I celebrated my 60th birthday by biking with a friend in the Tucson Sonoran desert. The work of a CEO, like many jobs, can be consuming and stressful. Surrounded by towering 200 year old saguaro cacti with oddly human profiles, I pondered my lack of preoccupation with “life balance.”
For many years, I attempted to “balance” family, work, friends and personal time. Having maintained two illusions regarding this issue, I failed to achieve equilibrium. The first illusion maintained these aspects of my life conflicted with each other and the second reflected the possibility of permanent balance. My calendar and daily schedule drove illusory balancing acts.

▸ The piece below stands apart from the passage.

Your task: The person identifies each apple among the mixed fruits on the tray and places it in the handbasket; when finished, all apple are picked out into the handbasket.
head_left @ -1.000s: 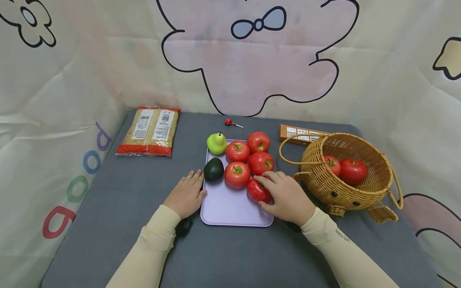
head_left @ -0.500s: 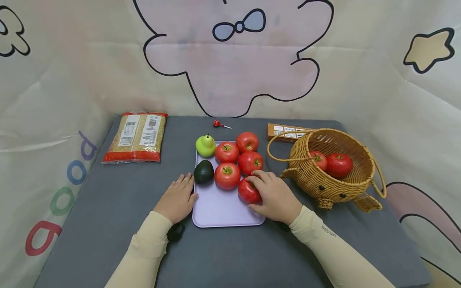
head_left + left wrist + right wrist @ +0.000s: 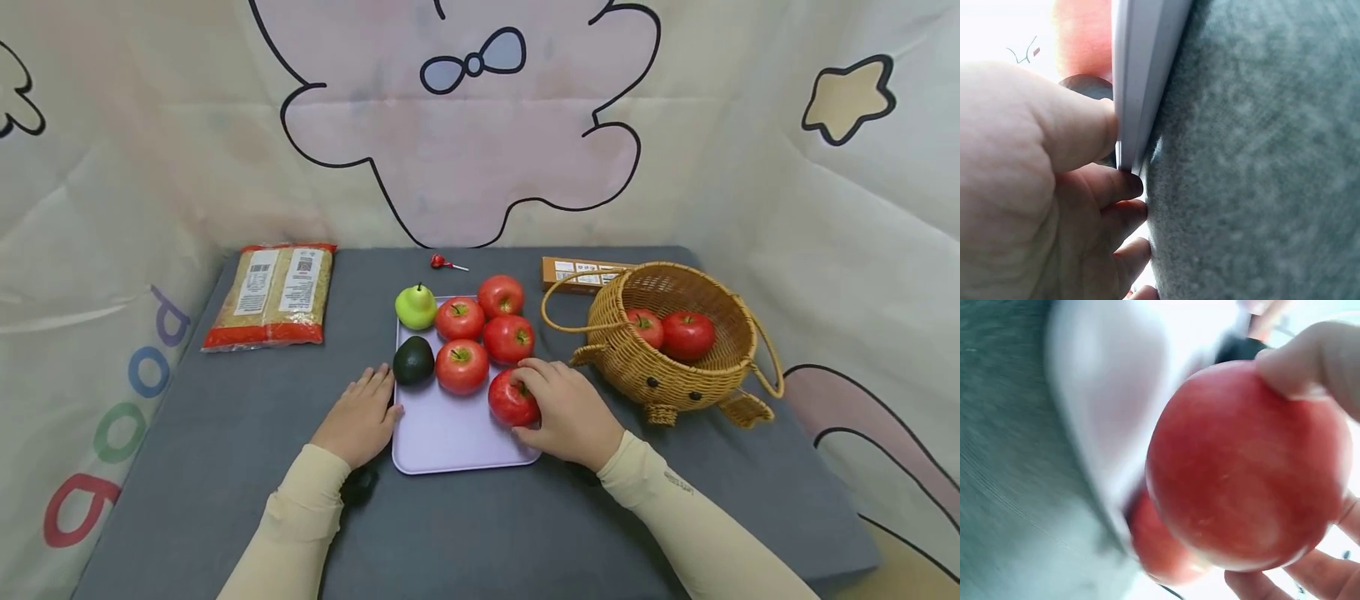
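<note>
At centre, the right hand (image 3: pixel 572 414) curls its fingers about a round red apple (image 3: pixel 512 400); the left hand (image 3: pixel 356 419) lies fingers straight. Cream cartoon-printed fabric (image 3: pixel 217 133) backs the grey bench (image 3: pixel 457 537).

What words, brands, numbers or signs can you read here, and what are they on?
"o": green letter, left wall.
"o": blue letter, same wall.
Red letter and purple letter there: shapes unclear.
Grain bag, two printed labels: too small to read.
Box print: too small.
Right sleeve print: too small.
</note>
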`<state>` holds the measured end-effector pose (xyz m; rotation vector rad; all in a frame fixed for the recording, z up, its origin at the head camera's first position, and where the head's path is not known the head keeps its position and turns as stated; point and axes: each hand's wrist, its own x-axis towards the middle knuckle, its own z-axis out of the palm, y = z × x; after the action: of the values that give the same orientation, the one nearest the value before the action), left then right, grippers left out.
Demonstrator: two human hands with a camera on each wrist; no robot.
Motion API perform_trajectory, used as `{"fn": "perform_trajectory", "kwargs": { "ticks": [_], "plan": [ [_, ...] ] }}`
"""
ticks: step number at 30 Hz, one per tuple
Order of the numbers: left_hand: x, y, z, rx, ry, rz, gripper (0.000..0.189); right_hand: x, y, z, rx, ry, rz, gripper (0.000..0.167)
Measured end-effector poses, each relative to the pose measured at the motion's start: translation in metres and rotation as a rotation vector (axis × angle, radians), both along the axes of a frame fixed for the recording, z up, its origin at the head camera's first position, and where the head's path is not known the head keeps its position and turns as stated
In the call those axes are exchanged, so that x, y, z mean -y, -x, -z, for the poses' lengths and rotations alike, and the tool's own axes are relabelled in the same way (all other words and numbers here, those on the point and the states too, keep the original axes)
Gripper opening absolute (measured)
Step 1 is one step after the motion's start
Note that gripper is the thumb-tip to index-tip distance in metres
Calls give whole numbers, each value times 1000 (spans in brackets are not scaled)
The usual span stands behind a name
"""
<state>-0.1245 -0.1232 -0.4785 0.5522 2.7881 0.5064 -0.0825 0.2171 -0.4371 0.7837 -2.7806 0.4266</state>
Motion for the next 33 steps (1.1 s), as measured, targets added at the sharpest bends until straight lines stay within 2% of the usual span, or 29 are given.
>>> {"fn": "perform_trajectory", "kwargs": {
  "ticks": [5,8,10,13,17,20,26,28,33],
  "plan": [
    [-1,-2,1,3,-8,7,68,-17,-12,-47,-111,42,4,67],
    [-2,-2,2,6,-5,13,68,-42,-11,-79,-179,38,43,66],
    [-2,-3,2,12,-1,13,69,-62,-6,-100,-190,24,100,67],
    [-1,-3,1,2,0,15,68,-94,2,-128,-113,19,228,69],
    [1,-4,0,-11,-7,15,68,-130,16,-154,67,10,367,68],
    [4,-5,0,-10,-13,17,68,-151,30,-157,205,-31,409,66],
    [6,-5,0,-11,-10,16,68,-177,55,-141,452,-134,475,68],
    [6,-5,1,-11,-10,16,68,-182,64,-133,496,-150,477,69],
    [3,-3,2,1,-11,16,70,-190,83,-116,498,-220,475,70]
  ]
}}
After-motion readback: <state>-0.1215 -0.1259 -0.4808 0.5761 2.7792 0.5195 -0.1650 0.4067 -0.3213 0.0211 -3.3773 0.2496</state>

I calculated the number of hours per week of work time countered by x, y and z hours of family time, personal time and friend time respectively. Having created “adequate” time for each dimension, I frequently felt pre-occupied with work when engaged with “scheduled” family time and the other non-work pursuits.

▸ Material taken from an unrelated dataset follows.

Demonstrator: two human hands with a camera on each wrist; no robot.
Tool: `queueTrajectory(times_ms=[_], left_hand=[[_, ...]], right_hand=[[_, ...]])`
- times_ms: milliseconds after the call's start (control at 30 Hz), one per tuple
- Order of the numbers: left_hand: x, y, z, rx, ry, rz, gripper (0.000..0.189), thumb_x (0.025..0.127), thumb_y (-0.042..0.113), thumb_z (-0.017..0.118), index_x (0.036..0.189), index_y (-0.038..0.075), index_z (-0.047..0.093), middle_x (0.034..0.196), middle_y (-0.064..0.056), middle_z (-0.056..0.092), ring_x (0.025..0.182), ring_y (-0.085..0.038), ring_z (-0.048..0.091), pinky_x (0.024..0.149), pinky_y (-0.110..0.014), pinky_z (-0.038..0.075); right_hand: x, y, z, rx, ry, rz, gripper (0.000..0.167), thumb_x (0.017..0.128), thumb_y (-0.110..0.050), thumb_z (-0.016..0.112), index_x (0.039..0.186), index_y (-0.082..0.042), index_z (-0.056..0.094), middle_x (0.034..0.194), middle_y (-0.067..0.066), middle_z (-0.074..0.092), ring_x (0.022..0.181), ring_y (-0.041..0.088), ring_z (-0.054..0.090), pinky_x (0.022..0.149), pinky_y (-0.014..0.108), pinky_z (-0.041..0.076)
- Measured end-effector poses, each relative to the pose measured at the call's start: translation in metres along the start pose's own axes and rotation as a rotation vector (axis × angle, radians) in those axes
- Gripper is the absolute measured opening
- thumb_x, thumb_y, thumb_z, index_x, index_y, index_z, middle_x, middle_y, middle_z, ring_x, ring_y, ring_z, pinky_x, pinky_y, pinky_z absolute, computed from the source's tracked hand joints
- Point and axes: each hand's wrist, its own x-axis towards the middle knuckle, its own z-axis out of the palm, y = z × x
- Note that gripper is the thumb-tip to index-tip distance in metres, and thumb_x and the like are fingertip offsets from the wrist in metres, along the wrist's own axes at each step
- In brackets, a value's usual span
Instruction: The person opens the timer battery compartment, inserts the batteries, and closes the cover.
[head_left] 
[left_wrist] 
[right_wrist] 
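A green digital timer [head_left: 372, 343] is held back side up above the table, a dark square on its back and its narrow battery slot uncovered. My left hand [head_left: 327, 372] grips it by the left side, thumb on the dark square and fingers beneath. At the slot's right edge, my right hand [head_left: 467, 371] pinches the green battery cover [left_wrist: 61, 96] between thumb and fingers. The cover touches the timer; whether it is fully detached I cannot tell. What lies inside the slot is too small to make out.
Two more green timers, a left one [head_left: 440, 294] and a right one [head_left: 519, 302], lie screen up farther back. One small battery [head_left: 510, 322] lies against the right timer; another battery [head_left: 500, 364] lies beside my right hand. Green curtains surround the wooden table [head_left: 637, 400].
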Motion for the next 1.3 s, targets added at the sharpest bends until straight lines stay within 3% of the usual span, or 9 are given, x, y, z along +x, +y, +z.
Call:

No longer thinking about “balance,” I reflect on “navigating” aspects of my life in ways that provide energy and help me remain present. Some aspects of my work, such as participation in long meetings and handling extensive paperwork, drain me of energy. However, by connecting with my passions of being with teams, improving the patient experience and working to increase the affordability of healthcare through improved quality I feel energized. Spending time with my wife, children and grandchildren fill me with energy. Biking with friends feels playful and renewing.
My futile approach to “balancing life” assumed a scarcity of energy carefully rationed and conserved across the dimensions of work, home and personal time. Navigating among sources of passion assumes a mentality of abundance.